Pay attention to the serious talk around universities, read op-eds and publications and you might think the humanities were in greater risk than the earth’s environment. In fact, despite the overheated stated claims, the humanities are not at death’s door. Modern demands will more likely force them into a new shape, and eventually a healthier one. That claim might seem unusual. The percentage of scholars specializing in the humanities has sunk to an all-time low. Learners have turned their backs on art history and literary works in support of studies like bookkeeping and medical, that leads straight to jobs. Governors like Florida’s Rick Scott have proved helpful to undercut areas of study not tuned carefully to employment. President Obama wants education to stress technology, science, engineering and arithmetic. Resources for disciplines in professions like history and linguistics are drying up. The legislature has already reduced the budget of the National Endowment for the Humanities and now Rep. Paul Ryan wants to destroy it.
Analysts of higher education paint a more uncertain image. How many years ago you start counting either degrees or research dollars, determines how depressing the humanities figures look. And with more and more people in America going to college only to qualify themselves for work, most time-honored areas of study have taken a hit, not just the humanities. But even at a conventional, top level organization like Stanford, degrees in humanities professions have dropped so low as to alert teachers into unmatched missionary initiatives.
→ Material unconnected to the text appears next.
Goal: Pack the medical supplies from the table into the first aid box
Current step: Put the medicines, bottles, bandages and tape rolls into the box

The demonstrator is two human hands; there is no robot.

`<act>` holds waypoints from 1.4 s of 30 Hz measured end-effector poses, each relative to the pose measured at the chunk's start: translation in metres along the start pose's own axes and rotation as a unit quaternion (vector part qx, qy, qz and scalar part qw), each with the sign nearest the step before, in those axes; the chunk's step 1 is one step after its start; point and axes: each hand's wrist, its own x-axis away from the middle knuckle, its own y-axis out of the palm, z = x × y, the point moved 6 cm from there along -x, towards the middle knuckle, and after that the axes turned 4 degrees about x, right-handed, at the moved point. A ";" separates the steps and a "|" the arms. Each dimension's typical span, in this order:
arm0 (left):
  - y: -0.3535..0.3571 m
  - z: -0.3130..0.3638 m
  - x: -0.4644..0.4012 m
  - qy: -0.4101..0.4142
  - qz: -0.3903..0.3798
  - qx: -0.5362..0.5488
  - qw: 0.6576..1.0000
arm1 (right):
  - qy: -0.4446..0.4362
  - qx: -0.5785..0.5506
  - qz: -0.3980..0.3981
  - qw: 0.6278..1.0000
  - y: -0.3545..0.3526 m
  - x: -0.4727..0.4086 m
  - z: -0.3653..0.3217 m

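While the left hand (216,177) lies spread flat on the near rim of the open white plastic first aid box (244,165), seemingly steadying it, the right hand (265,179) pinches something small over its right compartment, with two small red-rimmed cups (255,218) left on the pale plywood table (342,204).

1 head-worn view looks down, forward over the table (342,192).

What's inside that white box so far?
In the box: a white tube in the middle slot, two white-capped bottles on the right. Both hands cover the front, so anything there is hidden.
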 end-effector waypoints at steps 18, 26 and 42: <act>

Whatever precise form changes takes, teachers and their learners are likely to find that the humanities amount to more than a set of separated professions, each stuck on its own island. Ordinary readers might find learned research in art, history and literary works regularly published in language available to them, even released in general-interest publications, as it usually was before 1850. Even political figures may look for the value of erudition efforts. Today’s many humanities jointly form the newest edition of a millennia-long European custom of query into language and its products: inquiry, that is, into worlds that humans have created for themselves and expressed in words. That endeavor will not vanish, even when the present humanities disciplines do.